Victor Guzman tried to pull his son away from the man he’d been arguing with on his front stoop in Frankford Sunday night. Before he could get him back into the house, it was too late.

Victor Guzman tried to pull his son away from the man he'd been arguing with on his front stoop in Frankford Sunday night.

Before he could get him back into the house, it was too late.

The man Guzman's son, 25-year-old Edward Pagan, had been fighting with pulled a gun and opened fire in front of their rowhouse on Adams Avenue near Wingohocking Street, wounding Guzman and killing Pagan.

"I was trying to drag my son into the house," Guzman, 49, said quietly as he stood outside the house Monday, his left arm bandaged from elbow to knuckles. "The bullet went right in my forearm and through into my son's back.

"My son fell to the ground, and [the man] just kept shooting," he added, gazing down at the sidewalk in front of the door where his son, wounded at least three times in the torso and groin, collapsed. "I don't know how many times."

It was then that Guzman, who works as a corrections officer, told his wife to get his own gun from inside.

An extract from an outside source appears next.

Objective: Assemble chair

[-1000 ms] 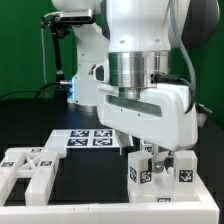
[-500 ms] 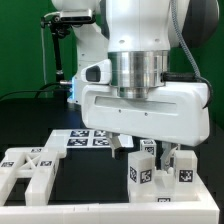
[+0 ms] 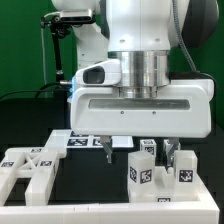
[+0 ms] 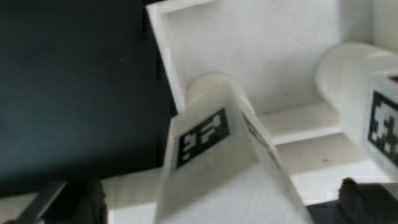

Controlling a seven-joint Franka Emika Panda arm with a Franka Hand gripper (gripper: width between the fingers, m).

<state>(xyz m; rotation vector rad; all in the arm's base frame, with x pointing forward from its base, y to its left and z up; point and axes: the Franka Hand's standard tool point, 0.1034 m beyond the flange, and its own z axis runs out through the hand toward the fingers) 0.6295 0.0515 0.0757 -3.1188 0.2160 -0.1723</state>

By the time Guzman had his .38-caliber handgun, the man who shot his son took off.

"I shot once up in the air," Guzman said.

No one else was hit, and police said that they recovered Guzman's gun at the scene but did not find another weapon. Investigators said that Guzman was intoxicated when they arrived.

He said that he'd been sitting in the living room and that Pagan was out front getting ready to visit a friend when the shooter approached him and "demanded" a cigarette. The argument that led to the shooting ensued from there, Guzman and police said.

Homicide Capt. James Clark said Monday that police have a person of interest that they're "building a case around" in the murder and expect to make an arrest soon.

Trina and Nate Hasty, who live across the street, rushed outside to help after the shooting.

"We were trying to find where he was shot and put pressure on it," said Trina Hasty, who's lived on the block for seven years.

Her husband performed CPR on Pagan until medics arrived, but Pagan was pronounced dead at 11:33 p.m., about an hour and a half after the shooting, at Temple University Hospital.

"He was a good kid. He stayed out of trouble," Guzman said, adding that his son worked in security but was between jobs when he was killed.

Neighbors described the family as quiet and said that they were shocked at the violence that erupted on their quiet block.

"It's not right. ... They stay to themselves. There's no trouble, no drama," said Dean Lovelace, 32, who went outside when he heard the shots and saw Pagan lying on the ground and his father, distraught, tearing down the block in search of the shooter. n

Contact Morgan Zalot at 215-854-5928 or zalotm@phillynews.com, or follow on Twitter @morganzalot. Read her blog PhillyConfidential.com.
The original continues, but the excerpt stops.